* _WHAT YOU SHOULD DO_
Return only the number of lines in the entries below that hold the word "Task".

(Beginning of GIVEN RECORDS)

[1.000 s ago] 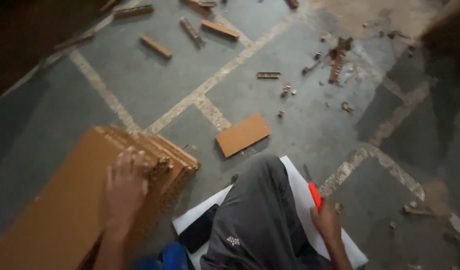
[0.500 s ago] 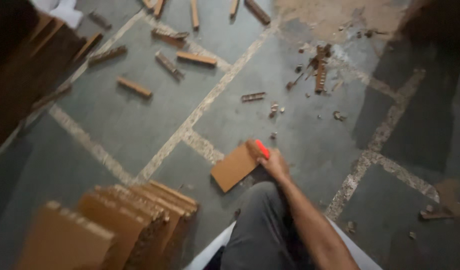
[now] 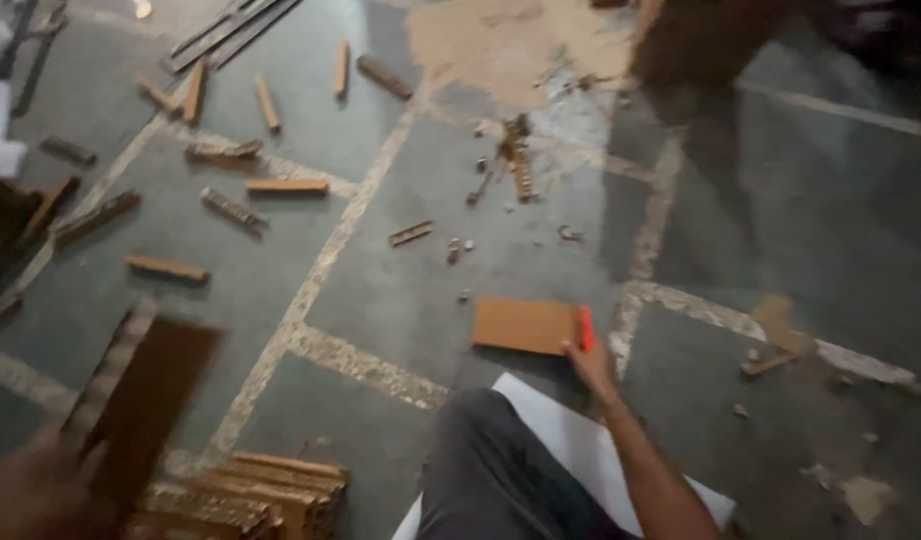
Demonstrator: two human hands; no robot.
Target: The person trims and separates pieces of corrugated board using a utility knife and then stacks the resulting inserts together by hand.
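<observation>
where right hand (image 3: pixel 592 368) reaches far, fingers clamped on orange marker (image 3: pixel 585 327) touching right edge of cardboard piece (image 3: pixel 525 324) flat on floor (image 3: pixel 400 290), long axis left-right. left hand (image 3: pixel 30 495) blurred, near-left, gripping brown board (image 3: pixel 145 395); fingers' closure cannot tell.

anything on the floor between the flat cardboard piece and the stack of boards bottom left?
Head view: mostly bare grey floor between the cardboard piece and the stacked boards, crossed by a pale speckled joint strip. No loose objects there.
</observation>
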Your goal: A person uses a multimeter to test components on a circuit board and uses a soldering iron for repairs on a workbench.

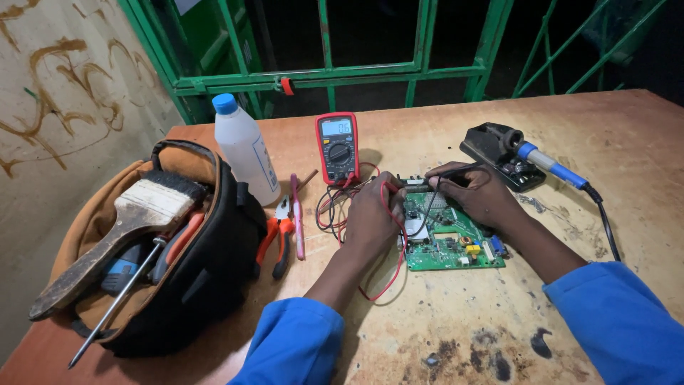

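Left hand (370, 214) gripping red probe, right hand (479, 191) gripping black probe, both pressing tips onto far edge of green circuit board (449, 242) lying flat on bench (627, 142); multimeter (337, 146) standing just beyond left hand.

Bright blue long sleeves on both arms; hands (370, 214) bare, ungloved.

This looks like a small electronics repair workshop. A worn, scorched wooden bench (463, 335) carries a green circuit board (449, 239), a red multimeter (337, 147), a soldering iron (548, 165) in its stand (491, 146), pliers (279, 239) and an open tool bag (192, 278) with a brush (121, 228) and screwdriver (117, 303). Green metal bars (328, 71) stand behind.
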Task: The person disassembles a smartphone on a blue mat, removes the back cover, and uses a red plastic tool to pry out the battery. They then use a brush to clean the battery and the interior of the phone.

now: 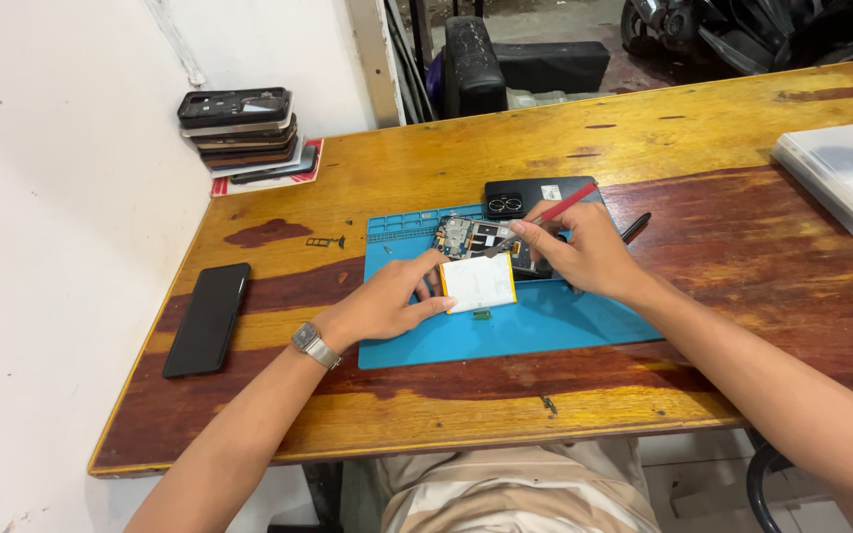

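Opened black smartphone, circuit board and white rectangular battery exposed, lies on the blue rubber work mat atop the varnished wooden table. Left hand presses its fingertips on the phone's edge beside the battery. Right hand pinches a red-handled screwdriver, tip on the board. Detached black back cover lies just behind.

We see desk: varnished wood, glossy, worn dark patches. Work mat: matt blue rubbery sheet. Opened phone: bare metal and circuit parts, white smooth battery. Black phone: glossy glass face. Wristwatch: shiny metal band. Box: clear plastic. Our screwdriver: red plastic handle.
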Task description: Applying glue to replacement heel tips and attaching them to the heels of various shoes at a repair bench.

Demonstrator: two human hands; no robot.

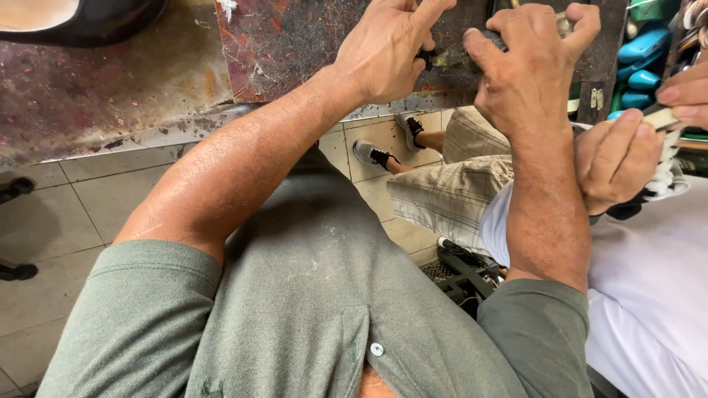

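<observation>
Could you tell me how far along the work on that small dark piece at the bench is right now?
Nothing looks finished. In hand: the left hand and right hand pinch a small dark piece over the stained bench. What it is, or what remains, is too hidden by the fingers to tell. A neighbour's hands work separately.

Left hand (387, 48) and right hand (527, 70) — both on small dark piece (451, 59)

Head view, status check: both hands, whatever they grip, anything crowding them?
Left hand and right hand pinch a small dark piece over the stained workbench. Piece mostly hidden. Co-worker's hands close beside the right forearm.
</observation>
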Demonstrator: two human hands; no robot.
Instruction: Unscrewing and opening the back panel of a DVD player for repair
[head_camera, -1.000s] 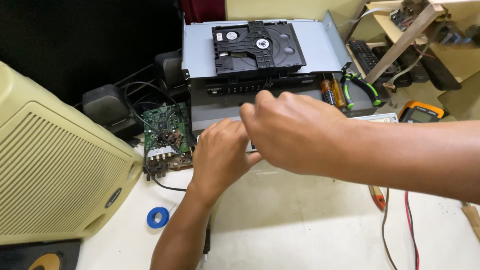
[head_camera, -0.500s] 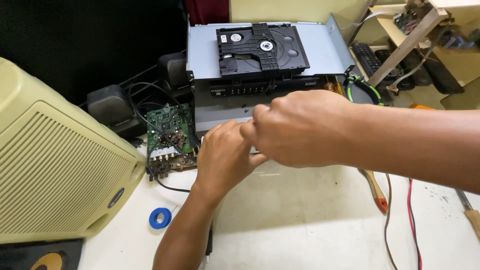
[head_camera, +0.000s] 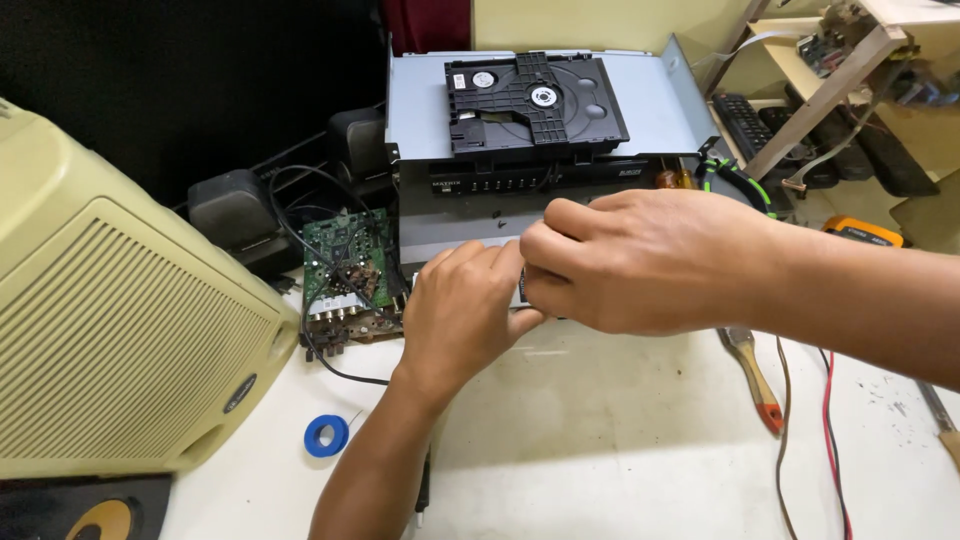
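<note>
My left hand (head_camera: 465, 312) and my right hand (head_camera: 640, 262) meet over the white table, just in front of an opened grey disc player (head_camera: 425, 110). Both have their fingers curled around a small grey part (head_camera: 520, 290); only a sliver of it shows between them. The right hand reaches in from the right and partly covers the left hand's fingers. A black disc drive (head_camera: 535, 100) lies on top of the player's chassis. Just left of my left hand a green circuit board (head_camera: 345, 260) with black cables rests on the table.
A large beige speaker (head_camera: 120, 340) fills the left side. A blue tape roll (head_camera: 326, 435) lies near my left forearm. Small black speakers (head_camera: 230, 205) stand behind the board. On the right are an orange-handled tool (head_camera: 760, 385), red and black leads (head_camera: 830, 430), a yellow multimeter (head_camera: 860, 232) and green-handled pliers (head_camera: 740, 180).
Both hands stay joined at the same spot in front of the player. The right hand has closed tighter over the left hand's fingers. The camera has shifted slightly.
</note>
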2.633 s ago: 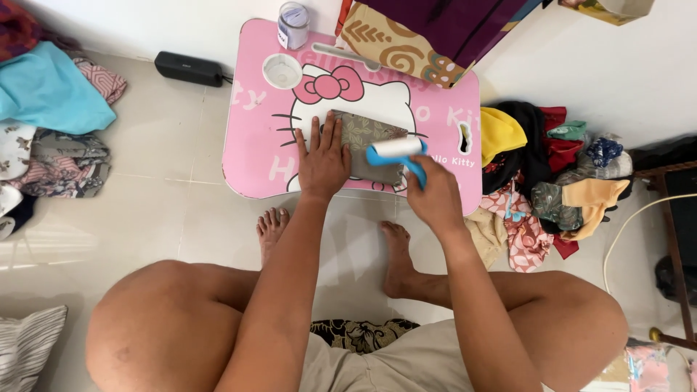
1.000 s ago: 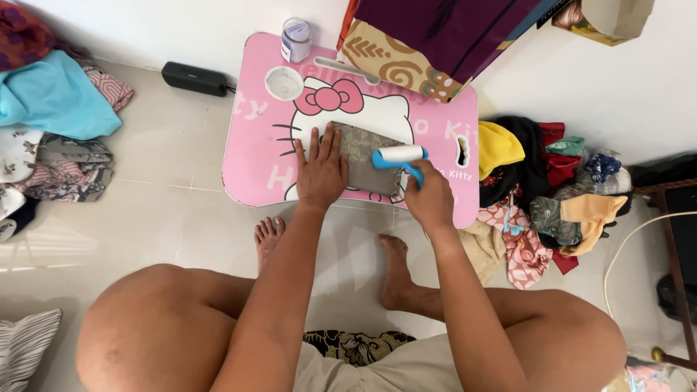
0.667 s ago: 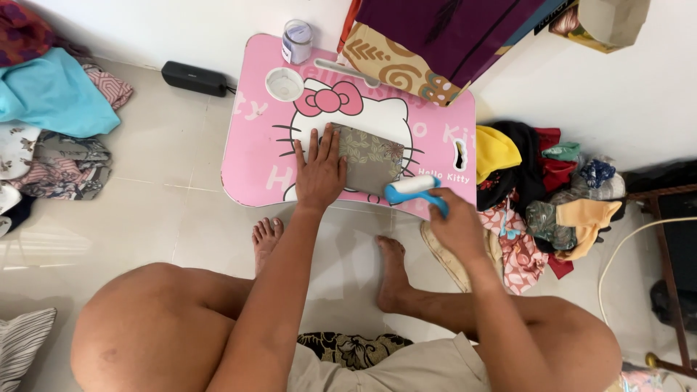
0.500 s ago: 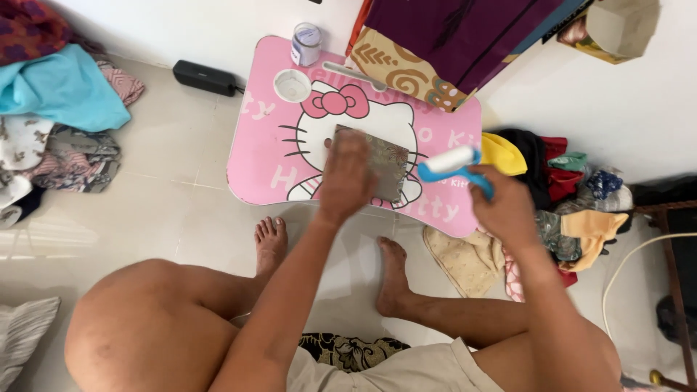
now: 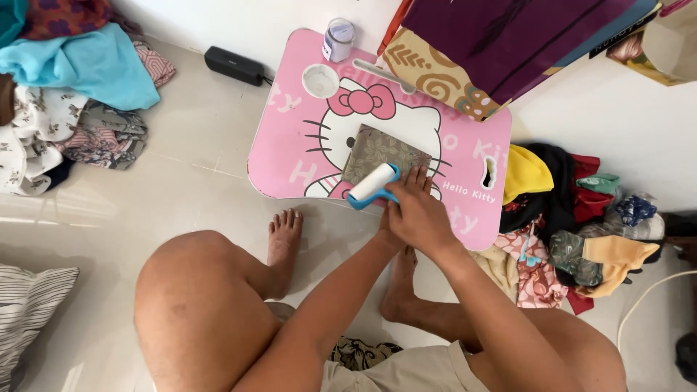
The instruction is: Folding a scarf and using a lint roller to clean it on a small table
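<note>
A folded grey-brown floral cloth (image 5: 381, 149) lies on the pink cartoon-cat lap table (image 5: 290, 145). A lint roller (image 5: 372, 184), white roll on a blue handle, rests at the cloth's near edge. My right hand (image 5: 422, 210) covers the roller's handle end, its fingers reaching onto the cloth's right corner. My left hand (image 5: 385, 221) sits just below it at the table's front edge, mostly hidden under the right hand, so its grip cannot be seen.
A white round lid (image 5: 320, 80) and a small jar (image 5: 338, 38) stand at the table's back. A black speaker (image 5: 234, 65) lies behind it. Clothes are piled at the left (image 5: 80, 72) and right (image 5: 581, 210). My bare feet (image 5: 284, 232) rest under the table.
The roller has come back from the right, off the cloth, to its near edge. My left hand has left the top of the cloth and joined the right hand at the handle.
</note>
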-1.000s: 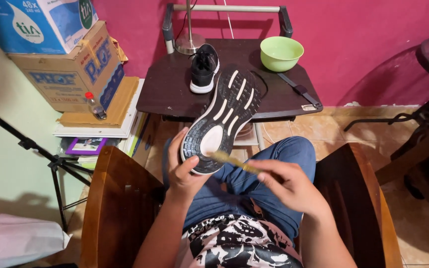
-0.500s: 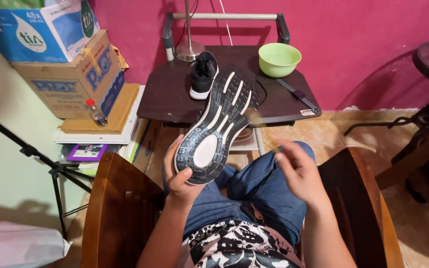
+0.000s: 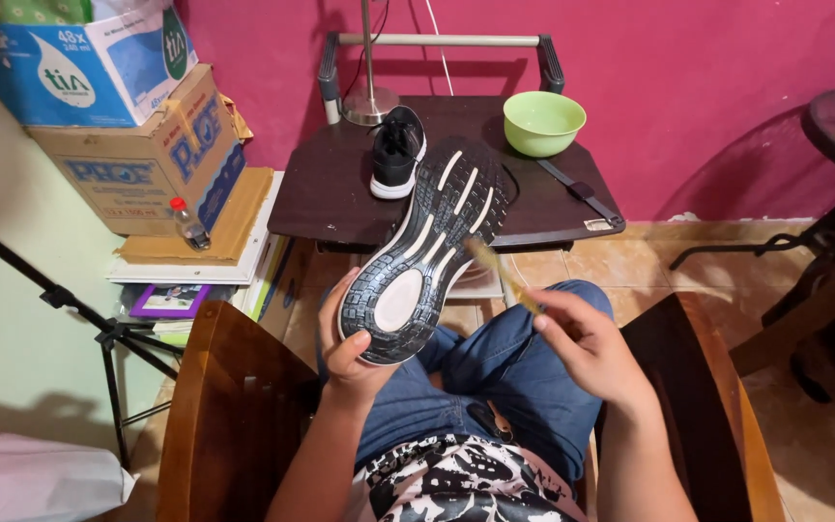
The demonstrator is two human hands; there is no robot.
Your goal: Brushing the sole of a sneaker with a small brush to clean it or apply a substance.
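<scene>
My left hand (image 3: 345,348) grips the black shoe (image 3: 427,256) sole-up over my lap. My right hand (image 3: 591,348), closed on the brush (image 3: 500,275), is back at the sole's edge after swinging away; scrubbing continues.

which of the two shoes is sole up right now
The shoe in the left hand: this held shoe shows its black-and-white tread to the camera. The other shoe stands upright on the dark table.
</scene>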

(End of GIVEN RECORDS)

* _EXERCISE RESPONSE_
2